Money Trailguide, No. 6

It’s the most wonderful time of the year…agree or disagree?  I tend to look forward to the nostalgia that comes with the cooler temperatures, greenery and twinkling lights.  And yet we find ourselves still in strange times which prompts me to be even more introspective about what matters most this season.  I hope you do the same as well.  Wishing you and yours all that you hope for this holiday season!

Lots of really good content below…included this month are:

  • Quick hits…What I’m Reading
  • Spreading Meaning this Holiday Season
  • Six Financial Best Practices for Year-End 2021

Scroll to learn more


Joshua E. Self, CLU, ChFC, CFP®

Managing Partner

Quick Hits…What I’m Reading

  • God Is In the Manger: Reflections on Advent and Christmas – Dietrich Bonhoeffer…regardless of religious affiliation, this book contains writing from the 19th century theologian, Bonhoeffer, many written during his captivity in Nazi concentration camps. The juxtaposition of reflections on the season with WWII and Nazi Germany as a backdrop is very thought-provoking.

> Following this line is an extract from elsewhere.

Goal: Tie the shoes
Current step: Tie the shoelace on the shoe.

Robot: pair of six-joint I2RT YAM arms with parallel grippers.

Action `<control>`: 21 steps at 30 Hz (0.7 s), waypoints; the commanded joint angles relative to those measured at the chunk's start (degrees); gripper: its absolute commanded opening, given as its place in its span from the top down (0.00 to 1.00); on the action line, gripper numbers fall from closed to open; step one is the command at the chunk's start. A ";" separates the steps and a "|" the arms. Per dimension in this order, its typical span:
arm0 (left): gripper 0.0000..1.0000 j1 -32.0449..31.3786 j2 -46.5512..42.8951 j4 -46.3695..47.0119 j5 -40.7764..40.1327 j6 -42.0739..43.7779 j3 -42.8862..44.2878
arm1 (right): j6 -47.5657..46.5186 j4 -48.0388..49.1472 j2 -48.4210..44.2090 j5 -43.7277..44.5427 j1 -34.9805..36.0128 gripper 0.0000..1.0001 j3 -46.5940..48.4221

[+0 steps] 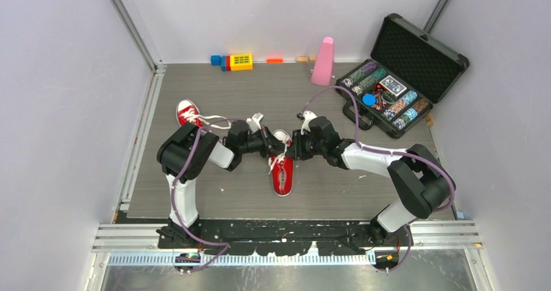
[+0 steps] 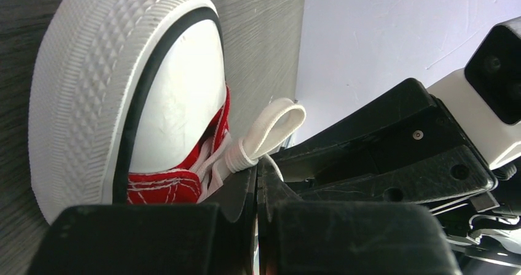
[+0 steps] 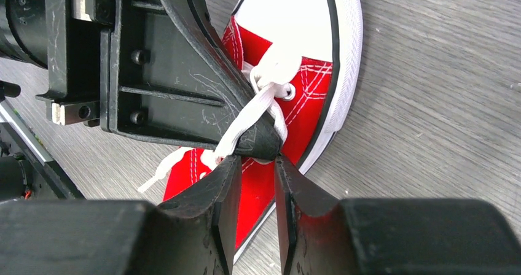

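Observation:
Two red shoes with white laces lie on the grey mat. One shoe [image 1: 188, 112] is at the far left, its laces trailing right. The other shoe [image 1: 282, 173] [image 3: 307, 85] [image 2: 123, 103] lies in the middle, under both grippers. My left gripper [image 1: 268, 141] [image 2: 257, 168] is shut on this shoe's white lace [image 3: 252, 112]; a lace loop [image 2: 270, 126] sticks out past its tips. My right gripper [image 1: 294, 145] [image 3: 255, 160] faces it, jaws open a little. Its tips touch the left gripper's fingertips [image 3: 265, 141] and hold nothing.
An open black case [image 1: 416, 50] of poker chips stands at the back right. A pink cone [image 1: 323, 62] and coloured blocks [image 1: 237, 62] stand along the back wall. A metal rail [image 1: 144, 128] runs down the mat's left edge.

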 commanded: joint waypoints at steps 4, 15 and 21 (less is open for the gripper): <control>1.00 -0.95 -0.42 7.77 3.79 -4.05 0.09 | -0.01 6.41 0.19 1.04 0.51 0.70 2.52; 0.98 -0.87 -0.71 4.31 3.92 -1.31 -0.35 | 0.34 7.28 -2.47 3.76 0.51 1.00 0.51; 0.92 -0.61 -5.46 -6.35 2.87 5.81 -0.20 | 0.34 6.77 -3.69 5.45 0.51 1.00 -1.29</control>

Spreading Meaning this Holiday Season: A Life Worth Living

Have you ever noticed, when people speak about meaning or direction, they usually talk about finding it, discovering it, or adding it to their life?

What if that’s not how it works? Rather than casting about for meaning, maybe it’s already there, happening all the time:

“The greatest things in the world are brought about by other things which we count as nothing: little causes we overlook but which at length accumulate.”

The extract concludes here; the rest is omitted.